:: EXERCISE INSTRUCTIONS ::
Lines with the string "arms" must each be copied from the listing.

:: DATASET SECTION

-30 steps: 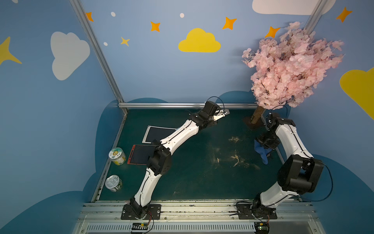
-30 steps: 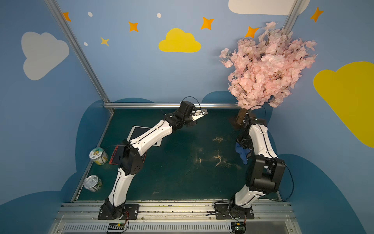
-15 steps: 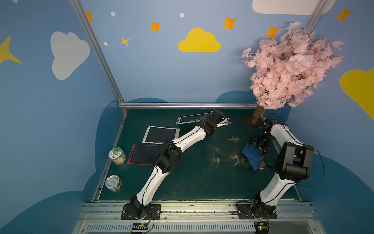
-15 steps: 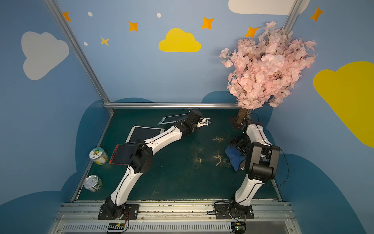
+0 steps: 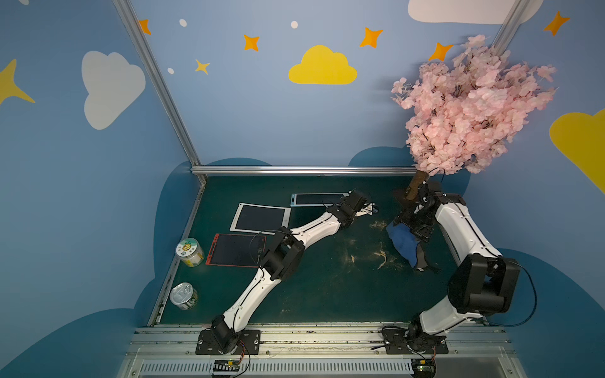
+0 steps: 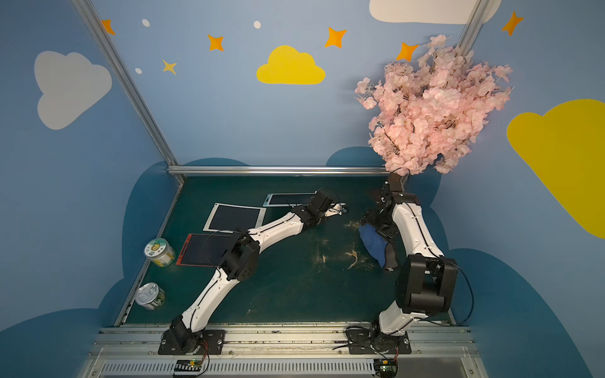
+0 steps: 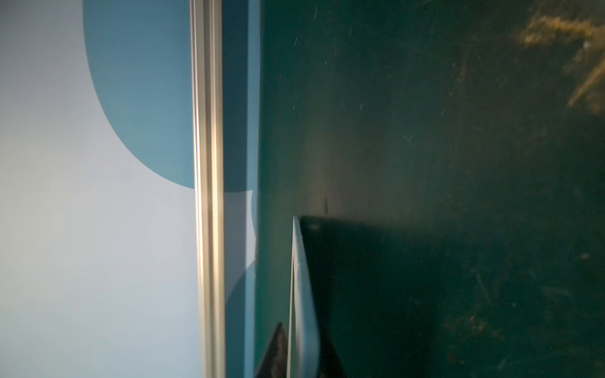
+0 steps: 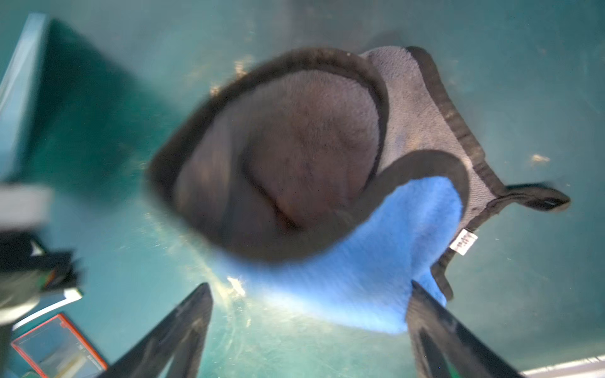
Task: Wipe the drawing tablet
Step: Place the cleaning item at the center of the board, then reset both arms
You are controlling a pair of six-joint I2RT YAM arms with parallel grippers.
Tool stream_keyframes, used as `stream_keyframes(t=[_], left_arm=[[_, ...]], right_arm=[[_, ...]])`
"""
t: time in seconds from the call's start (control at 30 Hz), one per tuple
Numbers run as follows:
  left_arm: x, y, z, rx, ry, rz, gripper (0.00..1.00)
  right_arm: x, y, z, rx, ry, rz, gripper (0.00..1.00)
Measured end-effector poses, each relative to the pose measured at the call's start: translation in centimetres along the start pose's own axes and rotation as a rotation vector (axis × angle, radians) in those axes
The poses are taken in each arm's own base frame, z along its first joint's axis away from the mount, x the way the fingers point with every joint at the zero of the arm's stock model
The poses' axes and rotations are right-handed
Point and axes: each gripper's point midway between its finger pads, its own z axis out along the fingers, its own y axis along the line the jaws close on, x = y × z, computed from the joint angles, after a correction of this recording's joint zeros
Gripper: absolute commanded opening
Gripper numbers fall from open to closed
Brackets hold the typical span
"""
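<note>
Nearest, at the left edge of the green mat [image 5: 327,294]: a tin can [image 5: 183,296], then a jar [image 5: 190,252]. Just beside the jar, a red-framed tablet [image 5: 235,250]; beyond that, a white-framed tablet [image 5: 260,218].

Over on the right, level with these: a blue-and-grey cloth [image 5: 404,243], crumpled on the mat. Directly over it, the right gripper [image 8: 307,330], jaws spread wide and closed on nothing; blue part of the cloth between the two fingers [image 8: 186,327] in the right wrist view.

Farthest back, along the rail [image 5: 294,170]: the drawing tablet [image 5: 317,199], pale blue frame; flat or propped, cannot tell. At its right end, the left gripper [image 5: 368,208]. In the left wrist view, pale edge of the tablet just beside one dark finger; second finger not made out, so gripped or free cannot tell. Well apart from the right jaws.

In the far right corner, a pink blossom tree [image 5: 465,108].
</note>
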Motion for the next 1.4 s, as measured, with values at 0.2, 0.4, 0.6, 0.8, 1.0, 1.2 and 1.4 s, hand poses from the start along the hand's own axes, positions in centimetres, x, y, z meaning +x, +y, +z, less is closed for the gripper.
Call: stream_keyframes(t=[0.2, 0.4, 0.6, 0.8, 1.0, 1.2, 1.4], left_arm=[[-1.1, -0.6, -0.6, 0.04, -0.018, -0.031, 0.82], [-1.9, -1.5, -1.7, 0.133, -0.054, -0.108, 0.87], [-1.4, -2.7, -3.3, 0.267, -0.048, -0.275, 0.89], [4.7, 3.3, -9.9, 0.362, -0.08, -0.813, 1.0], [24.8, 13.1, -21.4, -0.049, -0.179, -1.456, 1.0], [28.3, 8.4, -26.7, -0.281, -0.139, -1.532, 1.0], [32.7, -0.3, -26.1, -0.364, -0.008, -1.389, 1.0]], right_arm=[[0.4, -0.1, -0.5, 0.004, -0.021, -0.022, 0.92], [0.0, -0.8, -0.9, 0.023, -0.045, -0.004, 0.92], [0.4, -0.9, -1.6, 0.006, -0.059, -0.007, 0.92], [1.8, 0.2, -1.1, -0.029, -0.067, -0.093, 0.92], [1.7, 1.7, -3.6, -0.149, -0.262, -0.167, 0.92], [1.1, 2.6, -2.2, -0.221, -0.571, -0.358, 0.92], [1.0, 1.5, 2.7, -0.105, -0.712, -0.563, 0.92]])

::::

:: COMPLETED EXERCISE ::
Step: Place the cleaning item at the center of the board, then reset both arms
You are controlling a pair of six-joint I2RT YAM arms with parallel grippers.

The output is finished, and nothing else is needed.